#### Material for this task
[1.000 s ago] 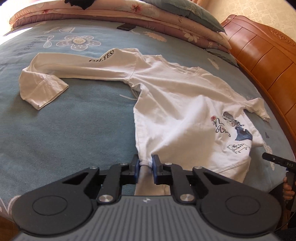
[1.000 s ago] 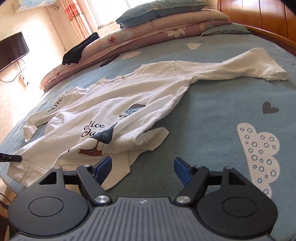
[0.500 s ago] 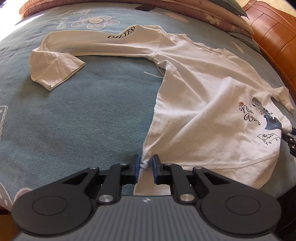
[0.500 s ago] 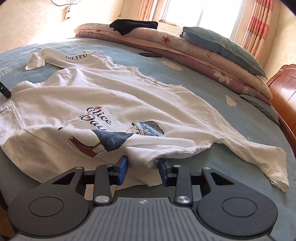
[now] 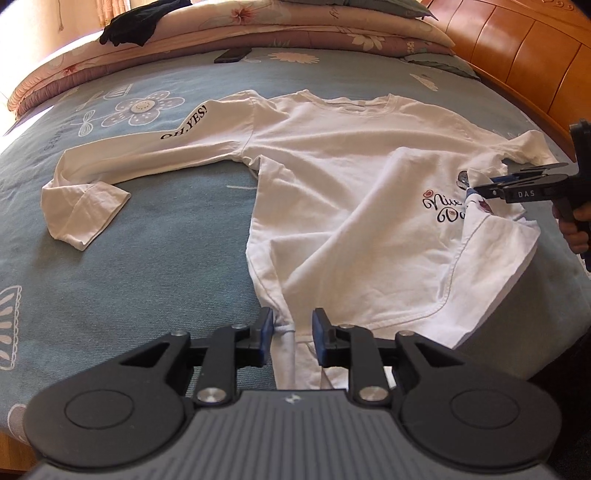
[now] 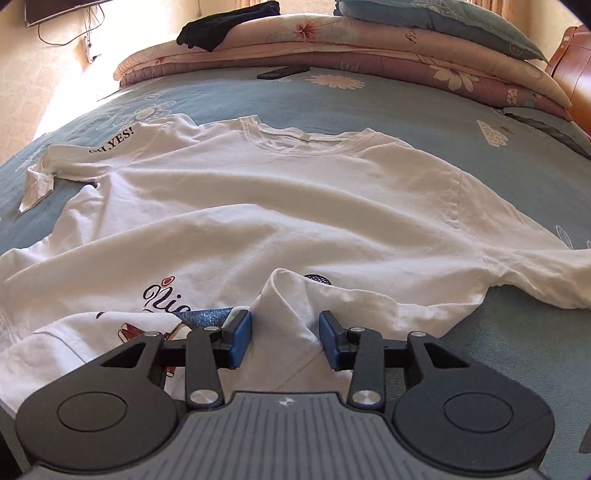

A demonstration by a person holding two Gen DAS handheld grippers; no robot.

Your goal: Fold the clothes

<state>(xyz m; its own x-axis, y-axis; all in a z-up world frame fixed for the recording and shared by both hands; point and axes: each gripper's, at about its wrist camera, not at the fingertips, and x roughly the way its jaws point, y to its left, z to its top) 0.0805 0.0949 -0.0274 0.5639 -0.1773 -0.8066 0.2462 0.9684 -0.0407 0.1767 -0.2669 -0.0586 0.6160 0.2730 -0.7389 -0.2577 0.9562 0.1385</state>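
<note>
A white long-sleeved shirt (image 5: 351,177) lies face up on the blue bedspread (image 5: 147,258), one sleeve printed "OH,YES!" stretched out to the left. My left gripper (image 5: 292,330) sits at the lower left hem corner. Its jaws are opening, and the bunched corner lies slack between the pads, against the left one. My right gripper (image 6: 285,332) holds a peaked fold of the shirt (image 6: 258,206) at the lower right hem, with its jaws easing slightly apart. In the left wrist view the right gripper (image 5: 476,190) holds that hem flap turned over the chest print.
Folded floral quilts (image 5: 295,26) with a black garment (image 5: 129,22) on top are stacked at the far side. A dark phone (image 5: 232,54) lies in front of them. A wooden bed frame (image 5: 517,48) runs along the right. A person's hand (image 5: 576,229) grips the right tool's handle.
The left pads, pinched on the hem corner before, have parted. The right gripper went from wide open beside the hem to closed around a fold, and carried it over the print.
</note>
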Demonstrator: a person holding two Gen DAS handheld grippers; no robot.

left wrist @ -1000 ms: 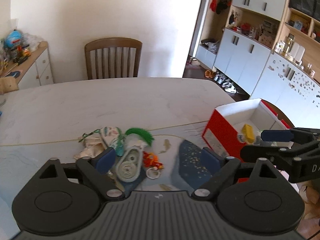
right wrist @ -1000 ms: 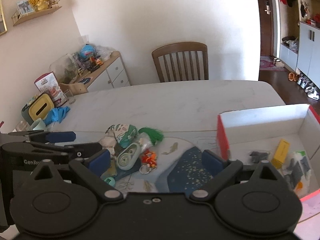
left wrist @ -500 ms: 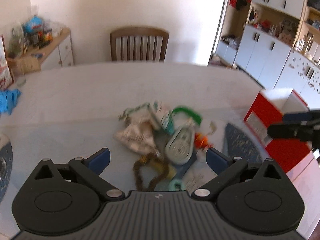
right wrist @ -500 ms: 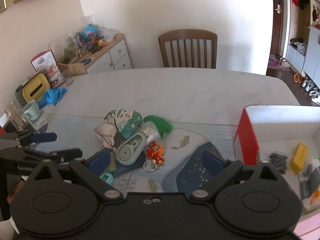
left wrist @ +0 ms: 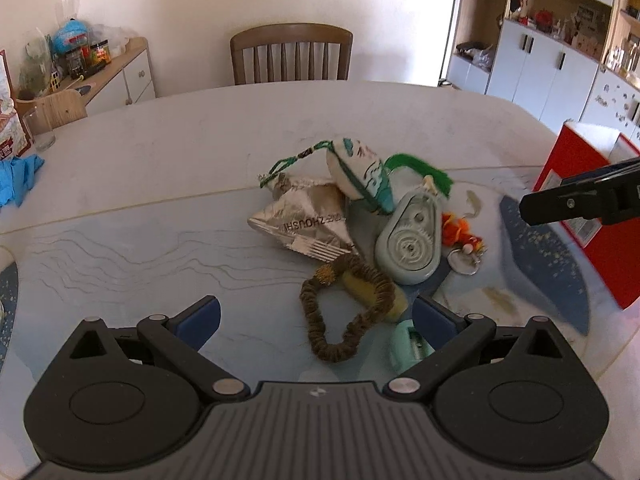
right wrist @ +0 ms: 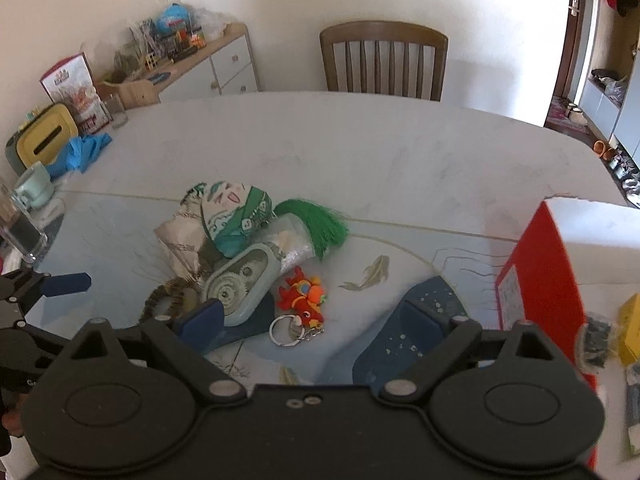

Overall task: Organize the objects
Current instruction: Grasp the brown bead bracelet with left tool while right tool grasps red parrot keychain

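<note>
A pile of small objects lies mid-table: a silver foil packet, a green-and-white pouch with a green tassel, a pale green tape dispenser, a red-orange keychain toy, and a brown hair tie over a yellow piece. My left gripper is open and empty just before the hair tie. My right gripper is open and empty above the keychain toy and dispenser. The red box stands at the right.
A wooden chair stands behind the table. A sideboard with clutter, a glass and a blue cloth are at the left. The box holds a yellow item and dark bits. Cabinets line the right.
Both grippers have moved left and back from the red box toward the pile. The left view now shows the hair tie near its fingers; the box has slid to the right edge.
</note>
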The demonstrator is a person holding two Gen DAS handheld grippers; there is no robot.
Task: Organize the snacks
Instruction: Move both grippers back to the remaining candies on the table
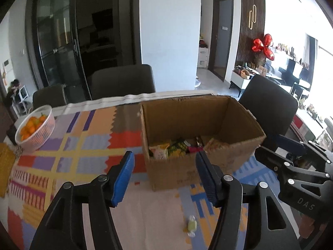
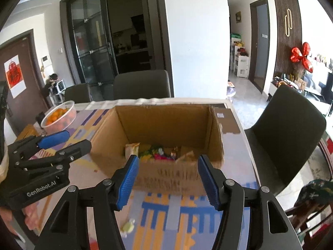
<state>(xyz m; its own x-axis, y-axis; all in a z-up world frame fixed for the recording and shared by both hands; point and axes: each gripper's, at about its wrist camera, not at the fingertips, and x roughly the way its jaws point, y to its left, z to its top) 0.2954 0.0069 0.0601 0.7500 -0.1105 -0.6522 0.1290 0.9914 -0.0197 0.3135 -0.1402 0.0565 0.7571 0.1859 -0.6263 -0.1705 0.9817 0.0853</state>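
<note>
Snacks (image 1: 177, 149) already sit in the cardboard box (image 1: 199, 114) ahead of both your grippers. Left gripper (image 1: 164, 177) and right gripper (image 2: 167, 180) hang half open, empty. One wrapped candy (image 1: 191, 226) waits below them on the tablecloth (image 1: 83, 137).

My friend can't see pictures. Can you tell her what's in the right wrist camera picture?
An open cardboard box with snack packets at the bottom sits on a colourful tablecloth. The right gripper hangs in front of it, jaws open and empty, with the left gripper beside it. A small wrapped candy lies loose on the cloth, and a bowl of oranges stands far left.
</note>
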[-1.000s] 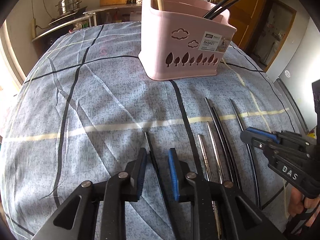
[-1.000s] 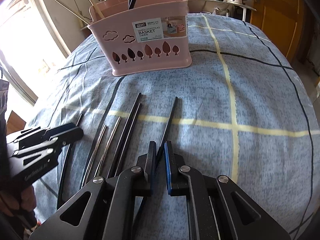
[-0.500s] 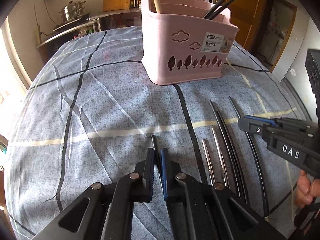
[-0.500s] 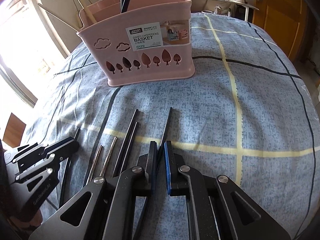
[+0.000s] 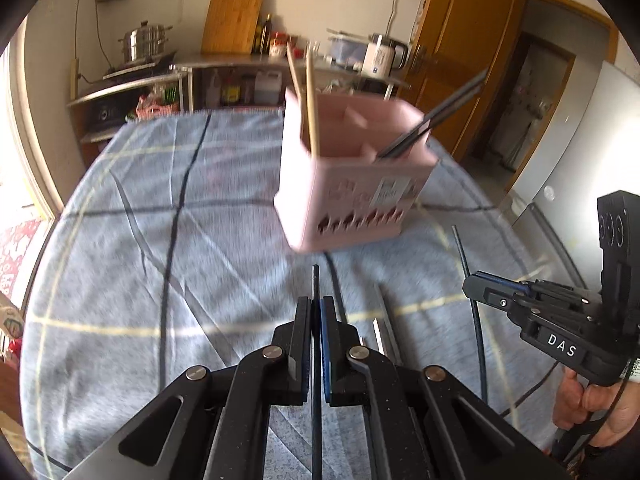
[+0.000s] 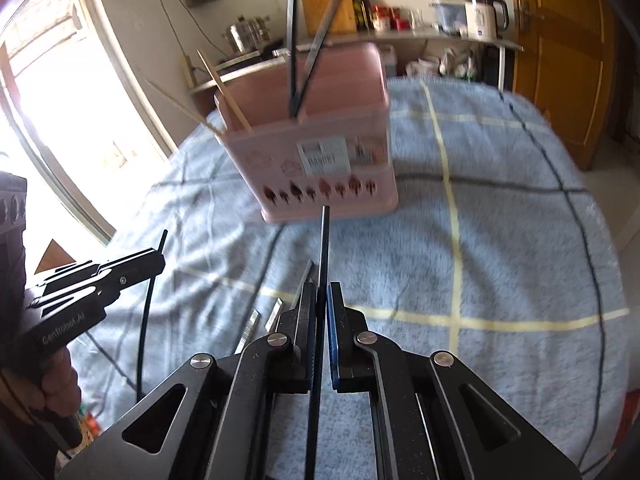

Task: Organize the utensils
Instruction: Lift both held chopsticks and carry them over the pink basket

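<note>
1. Left wrist view: my left claw (image 5: pixel 316 320) pinches a black chopstick (image 5: pixel 315 284), lifted off the bench (image 5: pixel 120 260).
2. My right claw (image 6: pixel 320 304) pinches another black chopstick (image 6: pixel 324 240).
3. Pink basket (image 5: pixel 344 204) stands ahead; steel chopsticks (image 6: pixel 276 312) lie on the cloth.

Right gripper (image 6: pixel 319 300) clamped on black chopstick (image 6: pixel 322 248), tip twd pink chopstick basket (image 6: pixel 320 168) on blue plaid cloth (image 6: pixel 500 260); left gripper (image 6: pixel 158 258) pinches another at left.

both grippers, left gripper (image 5: pixel 316 312) and right gripper (image 6: pixel 321 300), angle downward with fingers clamped together.
</note>
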`<state>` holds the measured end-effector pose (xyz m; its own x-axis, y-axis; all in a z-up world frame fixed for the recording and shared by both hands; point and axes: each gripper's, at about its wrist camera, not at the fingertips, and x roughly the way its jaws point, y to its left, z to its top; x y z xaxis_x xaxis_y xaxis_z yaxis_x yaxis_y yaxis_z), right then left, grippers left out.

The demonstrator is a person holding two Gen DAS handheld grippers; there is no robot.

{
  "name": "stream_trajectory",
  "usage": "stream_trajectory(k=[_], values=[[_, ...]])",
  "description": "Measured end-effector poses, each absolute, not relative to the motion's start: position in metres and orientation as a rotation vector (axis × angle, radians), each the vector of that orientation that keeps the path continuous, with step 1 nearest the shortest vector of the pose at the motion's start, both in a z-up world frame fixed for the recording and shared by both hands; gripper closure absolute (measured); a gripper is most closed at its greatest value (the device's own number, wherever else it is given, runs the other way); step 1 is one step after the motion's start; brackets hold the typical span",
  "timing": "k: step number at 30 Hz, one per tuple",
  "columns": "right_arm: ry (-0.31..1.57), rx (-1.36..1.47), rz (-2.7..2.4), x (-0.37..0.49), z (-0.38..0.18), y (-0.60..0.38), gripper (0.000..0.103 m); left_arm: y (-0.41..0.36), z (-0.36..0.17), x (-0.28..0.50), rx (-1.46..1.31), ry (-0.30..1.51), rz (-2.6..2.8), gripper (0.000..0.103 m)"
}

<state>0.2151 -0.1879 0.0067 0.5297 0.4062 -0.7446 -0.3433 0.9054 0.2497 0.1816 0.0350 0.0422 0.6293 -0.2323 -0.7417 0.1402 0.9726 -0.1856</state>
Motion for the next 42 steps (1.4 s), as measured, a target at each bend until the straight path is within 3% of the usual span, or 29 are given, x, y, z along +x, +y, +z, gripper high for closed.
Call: stream_trajectory(k=[15,42], values=[[0.696,0.079,0.458,0.199,0.089,-0.204,0.098,0.029,0.140,0.171,-0.055,0.680,-0.252,0.099],[0.587,0.046,0.488,0.202,0.135,-0.196,0.098,0.021,0.192,0.191,-0.062,0.645,-0.296,0.099]])
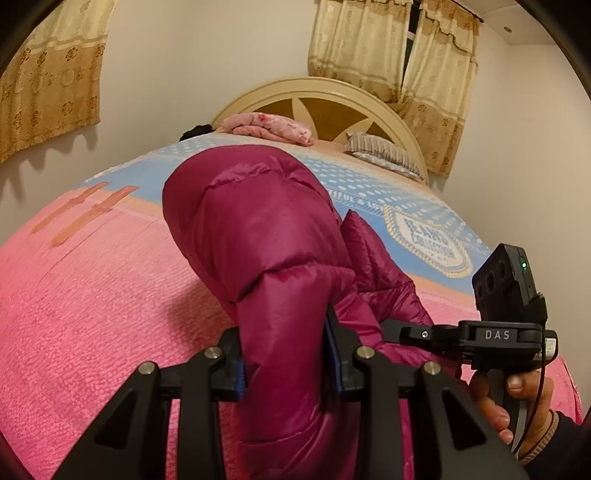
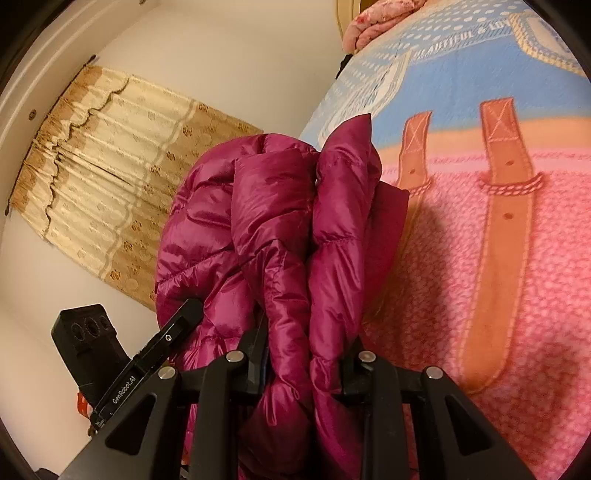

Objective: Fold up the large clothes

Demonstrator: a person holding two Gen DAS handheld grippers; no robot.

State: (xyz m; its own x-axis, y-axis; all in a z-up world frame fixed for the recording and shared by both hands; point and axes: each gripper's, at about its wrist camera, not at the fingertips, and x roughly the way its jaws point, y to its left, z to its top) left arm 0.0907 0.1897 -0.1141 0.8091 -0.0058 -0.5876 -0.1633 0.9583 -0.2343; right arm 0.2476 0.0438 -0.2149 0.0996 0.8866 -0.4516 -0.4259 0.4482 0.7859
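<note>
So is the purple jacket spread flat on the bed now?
No. The jacket is bunched up, both claws gripping its puffy folds above the bed.

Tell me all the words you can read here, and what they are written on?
"DAS": white letters on the right gripper's black body.
"GenRobot.AI": white letters on the left gripper's black body.
"BEAUTIFUL & LOV...": on the bedspread's blue part, cut off by the view's edge.
The bedspread badge ends in "COLLECTION"; its upper line is too blurred.

Home bedroom. Bed (image 1: 110, 280) filling room, wearing pink and blue printed blanket; arched cream headboard (image 1: 317, 96) standing against wall; striped pillow (image 1: 384, 155) and pink folded bedding (image 1: 269, 127) lying near it; beige patterned curtains (image 1: 391, 48) hanging behind.
</note>
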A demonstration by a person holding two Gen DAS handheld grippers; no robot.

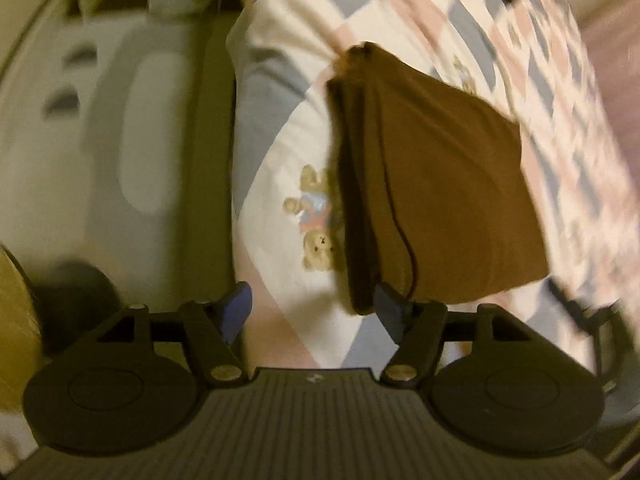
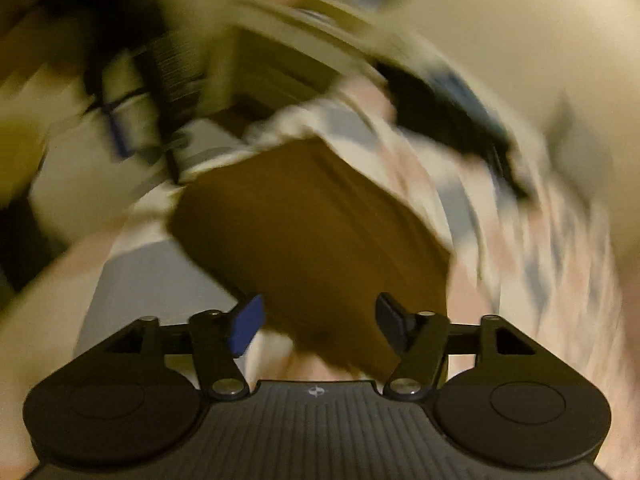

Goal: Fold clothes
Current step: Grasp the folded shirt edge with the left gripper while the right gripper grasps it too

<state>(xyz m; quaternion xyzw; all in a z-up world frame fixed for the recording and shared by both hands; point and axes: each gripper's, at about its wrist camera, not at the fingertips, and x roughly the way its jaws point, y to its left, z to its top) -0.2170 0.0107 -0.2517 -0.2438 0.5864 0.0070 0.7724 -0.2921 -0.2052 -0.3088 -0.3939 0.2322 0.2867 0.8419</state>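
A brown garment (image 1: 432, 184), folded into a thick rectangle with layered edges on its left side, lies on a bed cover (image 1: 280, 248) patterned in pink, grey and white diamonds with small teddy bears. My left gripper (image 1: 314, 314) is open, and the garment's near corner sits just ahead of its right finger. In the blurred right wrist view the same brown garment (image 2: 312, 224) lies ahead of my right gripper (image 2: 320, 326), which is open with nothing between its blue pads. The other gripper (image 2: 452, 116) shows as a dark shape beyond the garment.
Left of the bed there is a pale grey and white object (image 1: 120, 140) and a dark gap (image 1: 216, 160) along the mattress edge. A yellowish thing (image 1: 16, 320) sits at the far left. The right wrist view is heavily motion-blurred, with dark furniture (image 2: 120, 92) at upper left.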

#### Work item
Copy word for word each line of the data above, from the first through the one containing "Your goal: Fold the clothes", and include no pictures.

#### Final answer
[1.000 s ago] 
[1.000 s ago] 
[0.500 s ago] 
[0.500 s ago] 
[now] 
[now] 

A demonstration by a person holding two Gen DAS handheld grippers; no robot.

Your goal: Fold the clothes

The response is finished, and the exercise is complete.